If we want to compare them, we have to do the proper unit conversions, as shown in the example.
Whether that should be done by multiplication (as in the example) or a predefined conversion method is, to me, an open question (though I like the straightforwardness of the multiplication approach, and these conversions could always be defined as constants).

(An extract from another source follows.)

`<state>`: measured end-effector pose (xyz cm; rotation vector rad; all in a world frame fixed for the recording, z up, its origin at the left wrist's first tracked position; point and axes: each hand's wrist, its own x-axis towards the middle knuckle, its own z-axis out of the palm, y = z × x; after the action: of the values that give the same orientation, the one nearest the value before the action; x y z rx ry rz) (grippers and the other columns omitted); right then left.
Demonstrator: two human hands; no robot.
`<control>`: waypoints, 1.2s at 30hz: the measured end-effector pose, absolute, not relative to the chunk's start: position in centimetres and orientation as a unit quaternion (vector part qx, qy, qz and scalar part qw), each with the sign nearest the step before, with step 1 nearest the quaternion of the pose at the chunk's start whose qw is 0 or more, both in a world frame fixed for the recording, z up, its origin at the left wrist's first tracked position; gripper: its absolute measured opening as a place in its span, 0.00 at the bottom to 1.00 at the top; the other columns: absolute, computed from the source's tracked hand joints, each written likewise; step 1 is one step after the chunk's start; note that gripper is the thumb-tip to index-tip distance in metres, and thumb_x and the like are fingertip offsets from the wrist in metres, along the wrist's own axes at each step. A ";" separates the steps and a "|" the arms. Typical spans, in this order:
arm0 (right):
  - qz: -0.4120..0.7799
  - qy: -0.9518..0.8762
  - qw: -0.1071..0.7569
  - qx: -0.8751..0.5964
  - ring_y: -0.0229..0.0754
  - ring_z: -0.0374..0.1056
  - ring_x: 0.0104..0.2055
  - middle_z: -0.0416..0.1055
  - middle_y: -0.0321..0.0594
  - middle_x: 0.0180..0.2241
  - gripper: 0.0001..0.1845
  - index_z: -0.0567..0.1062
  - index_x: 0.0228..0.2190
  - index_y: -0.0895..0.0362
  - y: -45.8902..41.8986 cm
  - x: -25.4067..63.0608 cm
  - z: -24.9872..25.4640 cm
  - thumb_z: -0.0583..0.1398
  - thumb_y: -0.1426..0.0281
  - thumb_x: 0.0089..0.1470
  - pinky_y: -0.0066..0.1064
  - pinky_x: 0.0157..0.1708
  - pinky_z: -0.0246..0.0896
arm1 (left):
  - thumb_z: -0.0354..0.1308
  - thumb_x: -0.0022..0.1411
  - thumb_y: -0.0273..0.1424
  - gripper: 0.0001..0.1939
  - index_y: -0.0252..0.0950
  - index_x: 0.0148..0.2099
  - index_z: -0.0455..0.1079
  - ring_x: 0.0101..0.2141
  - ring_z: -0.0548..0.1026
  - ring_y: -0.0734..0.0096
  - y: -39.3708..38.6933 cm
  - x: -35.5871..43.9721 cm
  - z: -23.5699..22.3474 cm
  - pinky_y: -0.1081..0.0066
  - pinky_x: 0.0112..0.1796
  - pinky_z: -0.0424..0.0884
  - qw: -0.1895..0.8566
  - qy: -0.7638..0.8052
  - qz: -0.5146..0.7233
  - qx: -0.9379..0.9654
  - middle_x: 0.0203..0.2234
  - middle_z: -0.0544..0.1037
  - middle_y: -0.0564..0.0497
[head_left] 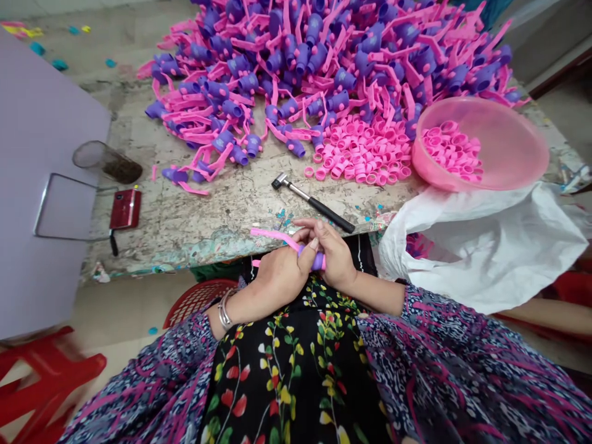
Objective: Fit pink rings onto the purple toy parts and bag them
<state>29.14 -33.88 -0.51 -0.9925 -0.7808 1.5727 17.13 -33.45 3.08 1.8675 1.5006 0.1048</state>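
Over my lap, by the table's front edge, both hands meet around one purple and pink plastic part [317,261]. My left hand [282,274] wraps its purple barrel, with the thumb on top; the part's pink arms stick out to the left. At the barrel's right end, where a pink band shows, my right hand [340,259] closes on it, some of its fingertips hidden. Just beyond the hands a small hammer [319,206] with a black handle lies on the table. Behind it is a heap of loose pink rings [365,151].
A big pile of purple and pink parts [296,61] covers the table's back. A pink bowl [509,151] holding rings stands right, above an open white bag [499,259]. At left are a glass jar [106,161], a red device [125,208] and a red stool [46,376].
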 end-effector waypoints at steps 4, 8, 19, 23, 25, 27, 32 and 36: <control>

Further, this isn't just useful for chemists dealing with different species. In atmospheric physics, we have different forms of temperature. There's the usual absolute temperature, but also potential temperature (the temperature of a bit of air if it we brought to surface pressure), virtual temperature and - just to make our heads hurt - combinations of virtual and potential temperature. All of these have units of Kelvin, but shouldn't be compared or added together. Implementing secondary components for units/dimensionality would also let quantities like this - with the same unit but different meanings - be differentiated by the type system, which is crucial for accurate code.